The housing market is steadying: what it means for sellers
Published 10 July 2026 · 5 min read · By Evren Ergin
On 9 July 2026, surveyors reported the first clear signs of the housing market steadying after months of decline, even though buyer demand and agreed sales are still below normal. For sellers it means the market is holding rather than climbing, so the winning move is to price to the buyers in front of you and sell on your own timeline, not to wait for a surge the data does not promise.
TL;DR
- •The RICS survey published on 9 July 2026 showed the pace of decline easing, with the least negative reading on buyer demand since February.
- •House prices were broadly flat again in June 2026, and asking prices slipped 0.6% on the month, so buyers are still price-sensitive.
- •Mortgage rates have been easing through July 2026 even with the Bank of England base rate held at 3.75%, which quietly supports demand.
- •A steadying market rewards realistic pricing, not waiting: homes priced to current demand still sell, while overpriced ones stall.

The Royal Institution of Chartered Surveyors, known as RICS, is the professional body for surveyors and estate agents, and its monthly survey asks members what they are actually seeing on the ground.
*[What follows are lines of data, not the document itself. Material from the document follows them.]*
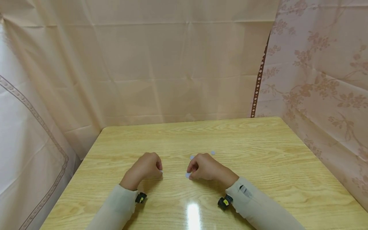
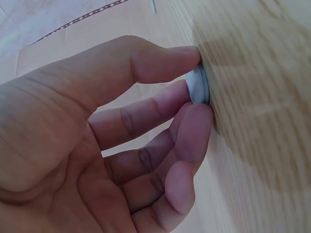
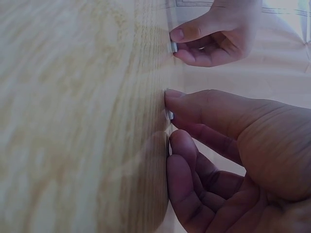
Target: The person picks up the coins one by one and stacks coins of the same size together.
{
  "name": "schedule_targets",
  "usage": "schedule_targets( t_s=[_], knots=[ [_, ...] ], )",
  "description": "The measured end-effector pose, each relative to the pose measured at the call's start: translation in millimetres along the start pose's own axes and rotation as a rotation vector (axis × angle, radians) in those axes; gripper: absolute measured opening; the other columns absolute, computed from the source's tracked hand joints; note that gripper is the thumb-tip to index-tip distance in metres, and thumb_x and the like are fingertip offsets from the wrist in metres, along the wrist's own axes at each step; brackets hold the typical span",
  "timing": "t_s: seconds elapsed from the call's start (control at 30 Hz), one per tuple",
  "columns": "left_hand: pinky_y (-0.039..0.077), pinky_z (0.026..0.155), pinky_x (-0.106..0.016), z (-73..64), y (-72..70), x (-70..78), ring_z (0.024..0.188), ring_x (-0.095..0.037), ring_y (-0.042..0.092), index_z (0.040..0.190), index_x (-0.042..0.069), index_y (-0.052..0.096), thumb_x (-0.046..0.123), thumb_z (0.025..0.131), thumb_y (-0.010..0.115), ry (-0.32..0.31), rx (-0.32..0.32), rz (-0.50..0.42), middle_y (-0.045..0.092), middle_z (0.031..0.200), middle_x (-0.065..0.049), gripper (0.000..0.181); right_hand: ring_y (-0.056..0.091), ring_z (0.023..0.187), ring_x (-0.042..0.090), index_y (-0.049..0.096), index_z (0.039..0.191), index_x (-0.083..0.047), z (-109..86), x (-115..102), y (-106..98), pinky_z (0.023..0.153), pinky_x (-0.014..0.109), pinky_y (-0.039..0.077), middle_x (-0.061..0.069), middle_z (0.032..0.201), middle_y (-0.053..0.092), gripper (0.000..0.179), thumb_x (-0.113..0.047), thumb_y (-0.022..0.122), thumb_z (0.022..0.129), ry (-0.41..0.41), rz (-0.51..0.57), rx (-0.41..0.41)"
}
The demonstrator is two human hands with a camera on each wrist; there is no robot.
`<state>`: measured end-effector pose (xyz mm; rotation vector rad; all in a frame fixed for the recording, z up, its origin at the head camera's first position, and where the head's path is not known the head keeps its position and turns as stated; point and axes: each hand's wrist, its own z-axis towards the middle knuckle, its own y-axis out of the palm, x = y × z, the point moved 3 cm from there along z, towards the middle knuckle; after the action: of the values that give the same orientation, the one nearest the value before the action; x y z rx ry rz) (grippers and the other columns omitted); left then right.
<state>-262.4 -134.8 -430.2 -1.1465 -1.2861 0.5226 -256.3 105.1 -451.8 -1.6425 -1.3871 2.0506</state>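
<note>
Near the middle of the table, my left hand (image 1: 147, 166) pinches small round whitish discs (image 2: 198, 86) between thumb and fingertips. They stand close against the wood, and an edge line suggests two lie stacked. To the right, my right hand (image 1: 206, 167) has its thumb and curled fingers about another whitish disc (image 1: 188, 175), low at the tabletop; the right wrist view shows this disc (image 3: 170, 115) edge-on by the thumb. Just behind the right hand lies a further disc (image 1: 192, 157), partly covered by it. One more disc (image 1: 213, 152) lies flat farther back on the right.
The light wood-grain table (image 1: 244, 137) reaches back to a beige curtain (image 1: 172, 70). Patterned cloth (image 1: 330, 89) hangs at the right, and a pale cloth (image 1: 26, 143) at the left. Dark wrist devices (image 1: 223, 203) sit below both sleeves. A bright reflection shows near the front.
</note>
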Motion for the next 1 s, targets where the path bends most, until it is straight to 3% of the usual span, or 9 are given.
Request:
schedule_targets(
  t_s=[0.27,0.6,0.8,1.0],
  knots=[
    [0.044,0.056,-0.03,-0.4,-0.9,-0.9,0.064,-0.017,0.053,0.068,0.016,0.067,0.006,0.069,0.077,-0.025,-0.012,-0.025,0.061,0.072,0.003,0.014,0.055,0.063,0.01,0.073,0.083,-0.02,1.6,2.3,1.1,0.057,0.026,0.047,-0.006,0.071,0.064,0.01,-0.02,0.08,0.076,-0.014,-0.004,0.002],
    [0.047,0.06,-0.031,-1.2,-2.8,-2.3,0.068,-0.016,0.056,0.069,0.015,0.068,0.009,0.067,0.084,-0.05,-0.013,-0.054,0.063,0.074,0.004,0.017,0.056,0.063,0.01,0.073,0.087,-0.021,1.1,4.7,-1.3,0.057,0.027,0.048,-0.005,0.074,0.065,0.011,-0.025,0.079,0.078,-0.015,0.02,-0.01],
    [0.048,0.061,-0.032,-1.0,-3.9,-1.5,0.069,-0.017,0.056,0.069,0.015,0.068,0.01,0.068,0.085,-0.048,-0.013,-0.051,0.063,0.074,0.004,0.017,0.055,0.06,0.009,0.073,0.091,-0.018,3.0,8.5,-6.7,0.054,0.026,0.048,-0.005,0.075,0.067,0.008,-0.022,0.073,0.084,-0.021,0.015,0.059],
    [0.049,0.063,-0.032,-0.8,-5.2,-0.8,0.069,-0.015,0.057,0.069,0.015,0.07,0.011,0.068,0.085,-0.031,-0.008,-0.032,0.063,0.072,0.006,0.016,0.051,0.054,0.009,0.068,0.108,-0.012,5.6,13.0,-10.0,0.053,0.026,0.046,-0.001,0.07,0.063,0.026,-0.02,0.073,0.083,0.046,0.031,0.108]
  ],
)
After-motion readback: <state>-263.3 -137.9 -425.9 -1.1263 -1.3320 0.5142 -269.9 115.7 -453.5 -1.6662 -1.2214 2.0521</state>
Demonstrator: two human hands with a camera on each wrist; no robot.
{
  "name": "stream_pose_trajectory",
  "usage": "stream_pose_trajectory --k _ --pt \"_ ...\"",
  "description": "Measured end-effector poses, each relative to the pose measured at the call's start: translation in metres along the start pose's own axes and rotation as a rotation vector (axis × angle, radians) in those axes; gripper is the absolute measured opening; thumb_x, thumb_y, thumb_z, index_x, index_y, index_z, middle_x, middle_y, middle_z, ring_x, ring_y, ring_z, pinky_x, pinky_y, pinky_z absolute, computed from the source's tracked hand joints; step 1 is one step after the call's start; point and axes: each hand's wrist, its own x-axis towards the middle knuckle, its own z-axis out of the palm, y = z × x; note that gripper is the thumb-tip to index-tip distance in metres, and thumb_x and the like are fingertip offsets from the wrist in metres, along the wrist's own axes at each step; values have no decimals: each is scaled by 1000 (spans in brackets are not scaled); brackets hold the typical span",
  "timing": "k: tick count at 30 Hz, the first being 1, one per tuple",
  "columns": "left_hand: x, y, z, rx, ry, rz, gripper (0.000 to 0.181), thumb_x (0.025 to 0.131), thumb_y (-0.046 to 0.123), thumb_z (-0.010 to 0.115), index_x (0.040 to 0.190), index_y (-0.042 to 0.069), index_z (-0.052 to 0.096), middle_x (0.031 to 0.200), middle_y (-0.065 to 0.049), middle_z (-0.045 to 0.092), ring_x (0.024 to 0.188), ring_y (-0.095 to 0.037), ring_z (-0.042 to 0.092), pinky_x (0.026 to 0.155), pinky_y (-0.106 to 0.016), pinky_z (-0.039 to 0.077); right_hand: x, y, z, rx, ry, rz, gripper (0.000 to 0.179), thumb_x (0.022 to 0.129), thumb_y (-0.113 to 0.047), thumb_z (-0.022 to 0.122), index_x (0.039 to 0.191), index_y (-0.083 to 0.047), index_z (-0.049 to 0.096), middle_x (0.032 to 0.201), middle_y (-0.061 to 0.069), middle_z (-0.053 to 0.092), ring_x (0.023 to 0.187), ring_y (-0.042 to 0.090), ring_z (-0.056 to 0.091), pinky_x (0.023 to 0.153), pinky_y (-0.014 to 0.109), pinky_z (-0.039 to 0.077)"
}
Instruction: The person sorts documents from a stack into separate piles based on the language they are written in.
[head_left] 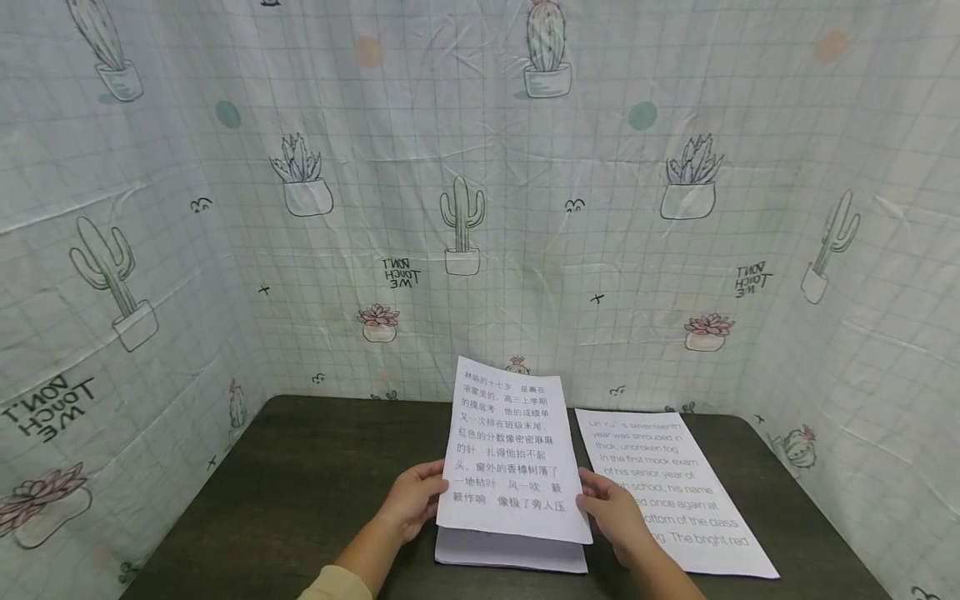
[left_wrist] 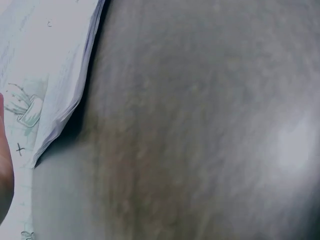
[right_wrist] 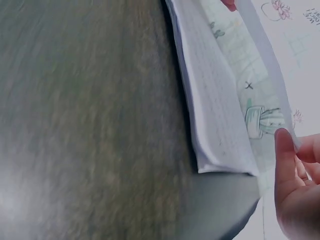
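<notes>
A white sheet of paper [head_left: 510,450] printed with Chinese characters is held up by both hands, tilted over a paper stack [head_left: 510,557]. My left hand [head_left: 408,504] pinches its lower left edge. On the opposite edge, my right hand [head_left: 618,512] pinches it between thumb and fingers. The right wrist view shows that pinch by the right hand [right_wrist: 300,185], with the sheet [right_wrist: 267,55] seen edge-on and apart from the stack [right_wrist: 212,95]. In the left wrist view only a sliver of the left hand [left_wrist: 5,175] appears, beside the stack [left_wrist: 65,75].
Paper printed with English text [head_left: 675,483] lies on the dark table [head_left: 300,483] at the right, partly hidden by the right hand. A pale cactus-print curtain [head_left: 517,233] surrounds the table at the back and sides.
</notes>
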Motion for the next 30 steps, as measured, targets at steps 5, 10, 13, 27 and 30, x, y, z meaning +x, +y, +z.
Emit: stream_pose_trajectory --k 5,10,13,27,30 --pt "-2 9 -10 -3 -9 35 55 90 -1 52 144 -7 40 114 -14 69 87 -14 68 75 -31 59 1 -8 5 36 -16 -4 57 90 -6 58 145 -1 43 121 18 60 101 21 61 78 33 53" --pt "-2 15 -21 -13 6 57 57 91 -2 51 146 -5 38 124 -20 66 88 -15 70 76 -31 59 2 -18 14 65 -29 -23 57 90 -4 57 146 -2 43 121 18 59 99 21 60 77 34 54" --pt "-4 17 -29 -10 28 64 56 92 -2 51 146 -5 39 126 -21 65 89 -15 70 76 -31 59 2 -24 21 93 -39 -38 57 90 -2 57 146 -2 43 116 17 57 95 20 59 75 34 56" --pt "-18 30 -66 5 127 65 53 92 -3 50 145 -3 42 125 -22 65 92 -19 70 75 -34 59 6 -43 58 180 -133 -42 59 90 0 56 147 -3 41 111 15 54 91 20 59 73 35 58" --pt "-21 31 -74 3 153 61 52 92 -3 50 144 -2 43 124 -21 66 90 -20 70 74 -34 59 7 -47 67 194 -161 -47 60 90 0 55 147 -2 40 109 14 53 89 20 60 72 35 58"
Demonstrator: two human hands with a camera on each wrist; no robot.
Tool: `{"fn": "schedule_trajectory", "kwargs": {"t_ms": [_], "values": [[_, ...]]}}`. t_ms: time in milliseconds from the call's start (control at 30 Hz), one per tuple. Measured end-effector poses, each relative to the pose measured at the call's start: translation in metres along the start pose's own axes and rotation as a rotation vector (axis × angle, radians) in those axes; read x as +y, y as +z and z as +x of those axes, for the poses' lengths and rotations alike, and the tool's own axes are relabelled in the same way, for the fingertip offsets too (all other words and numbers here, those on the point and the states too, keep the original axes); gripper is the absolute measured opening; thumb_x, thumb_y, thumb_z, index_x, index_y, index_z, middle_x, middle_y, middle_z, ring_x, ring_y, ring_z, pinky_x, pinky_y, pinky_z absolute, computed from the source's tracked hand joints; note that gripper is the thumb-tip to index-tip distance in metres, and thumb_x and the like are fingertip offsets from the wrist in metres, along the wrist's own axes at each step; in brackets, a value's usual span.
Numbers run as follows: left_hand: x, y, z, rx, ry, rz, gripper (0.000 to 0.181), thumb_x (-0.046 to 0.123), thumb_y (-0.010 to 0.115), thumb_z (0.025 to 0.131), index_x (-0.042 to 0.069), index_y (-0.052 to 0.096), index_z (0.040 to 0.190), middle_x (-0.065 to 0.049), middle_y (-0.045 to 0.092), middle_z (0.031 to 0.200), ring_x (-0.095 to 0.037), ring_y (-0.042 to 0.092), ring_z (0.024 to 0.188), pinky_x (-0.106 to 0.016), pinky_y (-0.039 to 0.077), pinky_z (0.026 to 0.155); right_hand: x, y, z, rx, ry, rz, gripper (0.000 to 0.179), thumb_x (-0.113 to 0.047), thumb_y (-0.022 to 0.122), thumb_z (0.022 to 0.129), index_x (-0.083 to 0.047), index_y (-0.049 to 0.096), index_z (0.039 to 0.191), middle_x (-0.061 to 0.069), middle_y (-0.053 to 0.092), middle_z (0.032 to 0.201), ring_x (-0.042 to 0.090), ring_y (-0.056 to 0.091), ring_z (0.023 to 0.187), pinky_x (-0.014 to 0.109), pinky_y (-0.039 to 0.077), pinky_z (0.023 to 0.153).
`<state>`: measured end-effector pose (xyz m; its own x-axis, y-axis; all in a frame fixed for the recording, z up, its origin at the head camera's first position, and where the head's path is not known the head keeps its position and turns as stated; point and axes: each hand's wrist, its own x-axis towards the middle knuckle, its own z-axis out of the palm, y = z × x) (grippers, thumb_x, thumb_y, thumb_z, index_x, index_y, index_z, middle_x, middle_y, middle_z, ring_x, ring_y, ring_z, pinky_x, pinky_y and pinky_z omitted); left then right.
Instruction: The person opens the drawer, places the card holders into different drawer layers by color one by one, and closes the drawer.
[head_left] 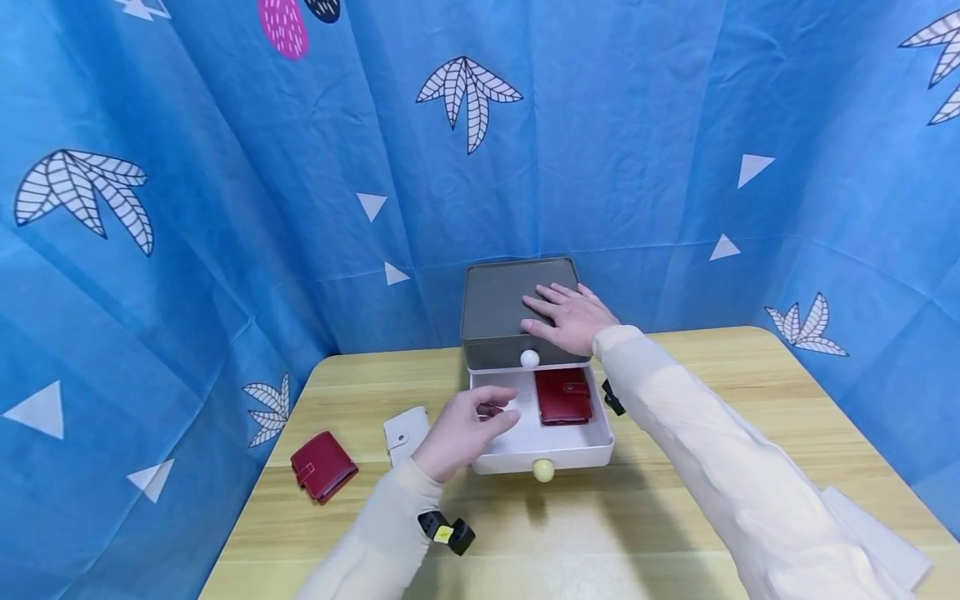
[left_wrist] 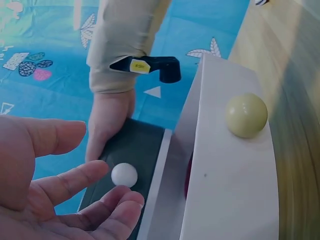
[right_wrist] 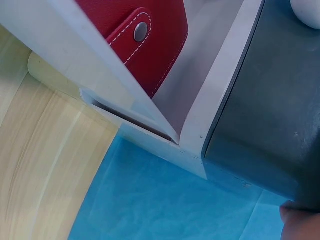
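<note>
1. Both hands are working at a little box with drawers. The right hand [head_left: 572,317] is lying flat on the dark grey top [head_left: 501,304] of the box, with its fingers straight and spread, holding nothing.
2. The left hand [head_left: 463,432] is hanging over the left part of the open white drawer [head_left: 558,446]. Its fingers are loosely bent and it is holding nothing.
3. In the left wrist view, the fingers [left_wrist: 75,180] of that hand are sitting near a small white knob [left_wrist: 124,175] on the grey drawer front.
4. A red wallet [head_left: 563,395] is lying flat inside the open drawer, on its right side, with its snap flap facing up. In the right wrist view its snap button [right_wrist: 140,31] is showing just over the drawer wall.
5. The open drawer is sticking out toward the person, and a pale yellow knob [head_left: 543,470] is sitting on its front.
6. A white wallet [head_left: 406,433] is lying on the wooden surface [head_left: 675,517], just left of the drawer.
7. Another red wallet [head_left: 323,466] is lying farther left on the surface, well apart from the box.
8. A blue cloth with leaf shapes [head_left: 225,167] is hanging behind and around the surface.
</note>
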<state>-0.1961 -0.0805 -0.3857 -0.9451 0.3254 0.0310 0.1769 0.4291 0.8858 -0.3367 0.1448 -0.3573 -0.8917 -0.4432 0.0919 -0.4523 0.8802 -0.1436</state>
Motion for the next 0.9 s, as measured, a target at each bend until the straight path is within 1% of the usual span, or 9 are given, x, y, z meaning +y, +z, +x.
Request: {"fn": "schedule_trajectory", "kwargs": {"t_ms": [167,333,400,500,600,733,767,833,900], "values": [[-0.003,-0.008,-0.009,0.010,0.020,-0.013,0.036,0.029,0.066,0.092,0.011,0.064,0.123,-0.005,0.065,0.113,-0.020,0.059,0.101,-0.035,0.050,0.085,0.000,0.001,0.000,-0.004,0.003,-0.002,0.073,-0.074,0.022,0.091,-0.033,0.030,0.151,0.000,0.024,0.158,0.023,0.013,0.146,0.049,0.002,0.116],[-0.009,-0.016,-0.017,0.052,0.050,-0.001,0.034,0.027,0.065,0.093,0.009,0.064,0.122,-0.003,0.066,0.107,-0.018,0.061,0.098,-0.034,0.051,0.085,0.000,0.002,0.000,0.000,0.002,-0.002,0.073,-0.074,0.022,0.091,-0.033,0.030,0.151,0.000,0.024,0.157,0.022,0.014,0.146,0.049,0.003,0.116],[-0.013,-0.020,-0.020,0.074,0.040,0.012,0.034,0.028,0.065,0.093,0.011,0.065,0.122,-0.001,0.066,0.106,-0.017,0.061,0.097,-0.032,0.051,0.083,0.000,0.002,0.000,-0.003,0.004,0.000,0.073,-0.074,0.022,0.091,-0.033,0.030,0.151,0.000,0.024,0.157,0.022,0.014,0.146,0.049,0.003,0.116],[-0.019,-0.026,-0.023,0.106,0.010,0.001,0.033,0.027,0.066,0.093,0.011,0.065,0.121,-0.001,0.066,0.106,-0.017,0.060,0.096,-0.031,0.051,0.081,0.000,0.001,0.000,-0.009,0.005,0.005,0.074,-0.075,0.022,0.091,-0.032,0.030,0.151,0.001,0.024,0.158,0.023,0.013,0.146,0.050,0.002,0.116],[-0.024,-0.033,-0.026,0.134,-0.016,-0.031,0.032,0.023,0.066,0.092,0.010,0.066,0.121,-0.003,0.065,0.106,-0.018,0.059,0.095,-0.031,0.050,0.078,0.000,0.001,0.000,-0.010,-0.004,0.008,0.075,-0.075,0.022,0.091,-0.031,0.030,0.151,0.002,0.024,0.158,0.024,0.013,0.146,0.050,0.002,0.116],[-0.029,-0.042,-0.031,0.160,-0.059,-0.080,0.032,0.023,0.067,0.091,0.009,0.065,0.120,-0.004,0.065,0.106,-0.019,0.058,0.092,-0.029,0.050,0.065,0.001,0.000,0.000,-0.013,-0.012,-0.001,0.076,-0.075,0.021,0.091,-0.031,0.029,0.151,0.002,0.023,0.158,0.024,0.013,0.146,0.050,0.001,0.116],[-0.029,-0.044,-0.032,0.164,-0.066,-0.091,0.033,0.023,0.068,0.091,0.009,0.065,0.121,-0.005,0.065,0.105,-0.020,0.058,0.092,-0.028,0.050,0.064,0.001,0.000,0.000,-0.014,-0.011,-0.003,0.076,-0.075,0.020,0.090,-0.031,0.029,0.152,0.001,0.023,0.158,0.024,0.013,0.146,0.050,0.001,0.116],[-0.032,-0.047,-0.033,0.178,-0.068,-0.092,0.034,0.023,0.067,0.091,0.008,0.065,0.122,-0.005,0.065,0.106,-0.019,0.058,0.092,-0.028,0.050,0.064,0.002,0.000,0.000,-0.016,-0.013,-0.006,0.076,-0.076,0.020,0.090,-0.031,0.029,0.152,0.001,0.023,0.158,0.024,0.013,0.146,0.050,0.001,0.116],[-0.036,-0.050,-0.034,0.191,-0.062,-0.083,0.035,0.023,0.067,0.092,0.006,0.064,0.122,-0.006,0.064,0.107,-0.019,0.058,0.094,-0.028,0.049,0.071,0.002,0.000,-0.001,-0.017,-0.012,-0.004,0.076,-0.075,0.020,0.090,-0.031,0.029,0.152,0.002,0.023,0.158,0.024,0.013,0.146,0.050,0.001,0.116]]}}
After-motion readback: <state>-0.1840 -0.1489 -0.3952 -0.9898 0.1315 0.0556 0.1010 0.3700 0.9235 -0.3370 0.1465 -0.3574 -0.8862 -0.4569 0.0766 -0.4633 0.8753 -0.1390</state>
Its June 2026 report, published on 9 July 2026, found a market that is steadying rather than sliding. Former RICS residential chairman Jeremy Leaf said prices and activity were holding up better than many had dared hope.
What did the July 2026 figures actually show?
The survey reports each measure as a net balance. A net balance is the share of surveyors reporting a rise minus the share reporting a fall, so a reading of minus 33 means far more saw prices fall than rise. The useful part is the direction of travel, and in June 2026 almost every reading was less negative than the month before.
RICS UK Residential Market Survey, June 2026 (published 9 July 2026)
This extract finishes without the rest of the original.